The Florida Supreme Court has overruled previous precedent and ruled against appraisers who charge a contingent fee or have a contingent interest in the outcome of an appraisal.1 This case will immediately affect all ongoing and future evaluations. If you are in a valuation with a contingently interested valuer, you must immediately seek legal advice on your next steps.
The retention is simple:
[A]n appraiser cannot be ‘disinterested’ if he or she, or a company in which he or she has an interest, is to be compensated for services as a public adjuster with a contingency fee.
The Florida Supreme Court went to great lengths to describe the appraiser̵7;s financial interest and the contingent fee for the public adjuster:
The contingency fee arrangement agreed between Mr. Parrish and KCC give Mr. Keys, as president of KCC, a financial interest in Mr. Parrish’s claim. As a “member of a limited company” – in this case KCC – Mr. Keys is by definition an “interest holder” in it. See § 605.0102(31)(f), Fla. Stat. (2022). And here is Mr. Key’s interest of a financial or financial nature. See Financial interest, Black’s Law Dictionary (11th ed. 2019) (defining “financial interest” as “[a]n interest involving money or its equivalent’). Simply put, the more Mr. Parrish recovers, the more KCC collects; and the more KCC collects, the more likely Mr. Keys himself will be able to get paid, or that his interest in KCC will be valuable. Mr. Key’s financial interest in evaluating Mr. Parrish’s loss so that Mr. Parrish recovering as much as possible means that Mr. Keys is not “disinterested”. On the contrary, the whole point of the contingency fee agreement is to align Mr. Key’s financial interests with Mr. Parrish’s.
While I can appreciate this reasoning supporting the decision, the court made a number of mistakes that other members of the Merlin Law Group highlighted to me. The largest was the following:
[P]The parties to a contract choose their words on purpose, and we respect those choices when we can discern them.

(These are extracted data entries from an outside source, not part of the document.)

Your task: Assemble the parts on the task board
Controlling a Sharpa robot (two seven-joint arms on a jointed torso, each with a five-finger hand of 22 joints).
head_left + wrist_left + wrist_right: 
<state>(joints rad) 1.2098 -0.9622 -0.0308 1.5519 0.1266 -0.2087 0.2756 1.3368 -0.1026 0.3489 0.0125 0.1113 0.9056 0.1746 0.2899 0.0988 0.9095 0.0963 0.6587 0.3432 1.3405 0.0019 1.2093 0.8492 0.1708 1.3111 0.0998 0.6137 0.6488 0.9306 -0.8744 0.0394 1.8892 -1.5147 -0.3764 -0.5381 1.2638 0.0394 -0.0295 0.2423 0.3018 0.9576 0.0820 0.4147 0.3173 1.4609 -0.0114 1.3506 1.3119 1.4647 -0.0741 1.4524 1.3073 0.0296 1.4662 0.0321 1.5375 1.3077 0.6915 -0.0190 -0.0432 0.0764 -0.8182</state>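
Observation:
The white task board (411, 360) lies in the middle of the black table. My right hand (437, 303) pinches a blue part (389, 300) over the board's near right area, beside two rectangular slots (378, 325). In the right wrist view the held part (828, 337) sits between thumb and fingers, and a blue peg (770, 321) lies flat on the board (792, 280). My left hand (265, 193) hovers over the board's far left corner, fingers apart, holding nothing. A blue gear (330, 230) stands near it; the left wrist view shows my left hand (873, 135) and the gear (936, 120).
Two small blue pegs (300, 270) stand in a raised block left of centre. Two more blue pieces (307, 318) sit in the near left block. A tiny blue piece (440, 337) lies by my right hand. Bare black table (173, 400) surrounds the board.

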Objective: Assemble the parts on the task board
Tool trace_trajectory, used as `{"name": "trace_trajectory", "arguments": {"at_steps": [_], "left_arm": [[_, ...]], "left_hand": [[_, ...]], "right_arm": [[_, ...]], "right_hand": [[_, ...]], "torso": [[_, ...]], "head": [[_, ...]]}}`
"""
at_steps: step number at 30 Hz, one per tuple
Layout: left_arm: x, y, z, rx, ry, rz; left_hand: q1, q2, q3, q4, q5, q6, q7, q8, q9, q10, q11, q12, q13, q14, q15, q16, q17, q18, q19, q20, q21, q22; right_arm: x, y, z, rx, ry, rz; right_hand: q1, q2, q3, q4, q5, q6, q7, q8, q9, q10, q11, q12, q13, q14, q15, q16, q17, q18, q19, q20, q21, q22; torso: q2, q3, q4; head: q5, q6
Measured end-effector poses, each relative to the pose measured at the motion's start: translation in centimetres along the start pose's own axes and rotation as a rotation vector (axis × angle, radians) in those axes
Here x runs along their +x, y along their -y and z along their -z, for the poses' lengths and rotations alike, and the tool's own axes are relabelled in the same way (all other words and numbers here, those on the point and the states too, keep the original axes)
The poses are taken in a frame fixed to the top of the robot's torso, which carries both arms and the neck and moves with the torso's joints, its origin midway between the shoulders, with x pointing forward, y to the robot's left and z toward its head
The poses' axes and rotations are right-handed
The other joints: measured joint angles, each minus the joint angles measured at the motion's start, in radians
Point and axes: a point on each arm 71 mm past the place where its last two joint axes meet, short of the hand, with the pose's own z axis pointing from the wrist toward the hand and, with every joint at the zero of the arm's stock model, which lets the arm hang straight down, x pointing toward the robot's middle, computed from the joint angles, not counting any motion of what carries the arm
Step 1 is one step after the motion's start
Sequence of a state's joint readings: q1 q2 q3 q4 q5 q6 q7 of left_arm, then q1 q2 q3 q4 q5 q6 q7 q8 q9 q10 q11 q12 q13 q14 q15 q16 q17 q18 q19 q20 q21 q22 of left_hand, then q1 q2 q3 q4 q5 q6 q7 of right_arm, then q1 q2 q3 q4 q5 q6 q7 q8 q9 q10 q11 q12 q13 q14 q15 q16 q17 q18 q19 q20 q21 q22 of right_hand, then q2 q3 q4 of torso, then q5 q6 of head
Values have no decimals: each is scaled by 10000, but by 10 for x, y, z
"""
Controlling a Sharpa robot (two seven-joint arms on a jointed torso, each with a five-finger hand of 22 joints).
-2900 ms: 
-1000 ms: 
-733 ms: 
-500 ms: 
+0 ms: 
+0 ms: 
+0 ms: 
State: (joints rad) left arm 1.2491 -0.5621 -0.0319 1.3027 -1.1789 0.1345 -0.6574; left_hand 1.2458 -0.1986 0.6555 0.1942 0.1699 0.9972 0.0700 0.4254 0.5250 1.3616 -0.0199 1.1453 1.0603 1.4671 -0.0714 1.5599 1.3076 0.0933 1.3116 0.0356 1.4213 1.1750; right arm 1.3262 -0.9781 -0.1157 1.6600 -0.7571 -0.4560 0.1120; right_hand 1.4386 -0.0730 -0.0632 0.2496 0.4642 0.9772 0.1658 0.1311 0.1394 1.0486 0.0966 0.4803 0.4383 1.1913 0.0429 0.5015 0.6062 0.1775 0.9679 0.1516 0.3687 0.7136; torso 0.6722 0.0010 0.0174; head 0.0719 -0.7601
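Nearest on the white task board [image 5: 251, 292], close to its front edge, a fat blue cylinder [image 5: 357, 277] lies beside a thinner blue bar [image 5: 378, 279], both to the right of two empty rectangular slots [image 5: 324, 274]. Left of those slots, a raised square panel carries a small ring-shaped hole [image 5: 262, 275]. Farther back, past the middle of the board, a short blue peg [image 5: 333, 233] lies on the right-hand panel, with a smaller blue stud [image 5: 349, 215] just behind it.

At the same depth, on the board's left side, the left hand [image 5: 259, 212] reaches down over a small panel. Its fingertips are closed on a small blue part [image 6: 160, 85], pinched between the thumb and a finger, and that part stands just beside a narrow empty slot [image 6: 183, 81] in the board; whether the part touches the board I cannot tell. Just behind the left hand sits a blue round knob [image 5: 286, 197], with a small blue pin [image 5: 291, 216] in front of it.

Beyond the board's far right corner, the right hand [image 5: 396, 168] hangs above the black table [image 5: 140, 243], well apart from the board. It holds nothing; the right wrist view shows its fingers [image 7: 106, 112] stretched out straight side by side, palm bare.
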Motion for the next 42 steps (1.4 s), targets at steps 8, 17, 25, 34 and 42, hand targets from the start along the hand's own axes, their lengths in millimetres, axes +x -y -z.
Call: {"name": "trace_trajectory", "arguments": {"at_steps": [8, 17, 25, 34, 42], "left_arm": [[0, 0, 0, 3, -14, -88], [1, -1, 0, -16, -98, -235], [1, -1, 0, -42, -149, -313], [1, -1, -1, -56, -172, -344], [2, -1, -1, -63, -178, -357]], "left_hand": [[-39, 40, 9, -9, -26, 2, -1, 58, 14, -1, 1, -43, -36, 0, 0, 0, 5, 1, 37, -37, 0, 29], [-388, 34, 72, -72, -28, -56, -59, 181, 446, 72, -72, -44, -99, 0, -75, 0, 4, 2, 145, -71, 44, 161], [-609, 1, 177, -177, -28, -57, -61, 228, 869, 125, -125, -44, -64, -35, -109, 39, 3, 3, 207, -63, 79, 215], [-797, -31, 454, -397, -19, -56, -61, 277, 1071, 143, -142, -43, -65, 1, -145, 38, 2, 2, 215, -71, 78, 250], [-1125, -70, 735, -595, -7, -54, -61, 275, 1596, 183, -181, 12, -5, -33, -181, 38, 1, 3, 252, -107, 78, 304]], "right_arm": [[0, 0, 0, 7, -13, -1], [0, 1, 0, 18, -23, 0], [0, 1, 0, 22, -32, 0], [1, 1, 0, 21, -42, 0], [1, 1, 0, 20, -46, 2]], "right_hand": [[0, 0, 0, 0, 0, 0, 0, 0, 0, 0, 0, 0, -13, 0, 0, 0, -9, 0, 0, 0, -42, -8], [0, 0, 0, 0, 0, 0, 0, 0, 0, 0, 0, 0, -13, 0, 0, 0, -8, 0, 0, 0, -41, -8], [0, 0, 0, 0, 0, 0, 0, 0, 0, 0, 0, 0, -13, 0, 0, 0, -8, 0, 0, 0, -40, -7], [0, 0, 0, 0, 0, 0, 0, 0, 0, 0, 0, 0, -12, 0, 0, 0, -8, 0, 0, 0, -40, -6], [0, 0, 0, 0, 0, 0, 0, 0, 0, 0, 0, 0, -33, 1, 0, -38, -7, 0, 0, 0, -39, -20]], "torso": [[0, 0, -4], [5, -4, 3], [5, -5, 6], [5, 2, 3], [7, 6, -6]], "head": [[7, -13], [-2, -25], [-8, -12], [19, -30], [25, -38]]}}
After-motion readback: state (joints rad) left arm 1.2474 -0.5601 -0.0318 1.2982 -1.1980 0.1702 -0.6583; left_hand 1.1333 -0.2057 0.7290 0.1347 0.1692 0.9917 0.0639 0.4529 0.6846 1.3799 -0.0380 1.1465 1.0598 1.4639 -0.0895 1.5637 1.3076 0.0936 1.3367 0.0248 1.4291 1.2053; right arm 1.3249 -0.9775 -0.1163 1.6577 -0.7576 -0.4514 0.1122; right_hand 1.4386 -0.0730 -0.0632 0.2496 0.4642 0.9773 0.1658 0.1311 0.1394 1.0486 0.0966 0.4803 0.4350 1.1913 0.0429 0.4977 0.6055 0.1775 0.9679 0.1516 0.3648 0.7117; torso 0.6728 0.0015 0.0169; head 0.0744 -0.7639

When did the insured have to agree to accept a standardized formulary system between insurance companies? Any law student who takes a basic insurance law course learns that the policyholder has no option to agree to the language found in the vast majority of policies. The policy is an adhesion contract. How judges missed this basic legal contract concept noted in scores of other insurance cases is disappointing.
For the benefit of those who wish to read the parties’ briefs, I attach them in the footnotes.
To improve is to change; to be perfect is to change often.
1 Parrish v. State Farm Florida Ins. Co.No. SC21-172 (Fla. Feb. 9, 2023).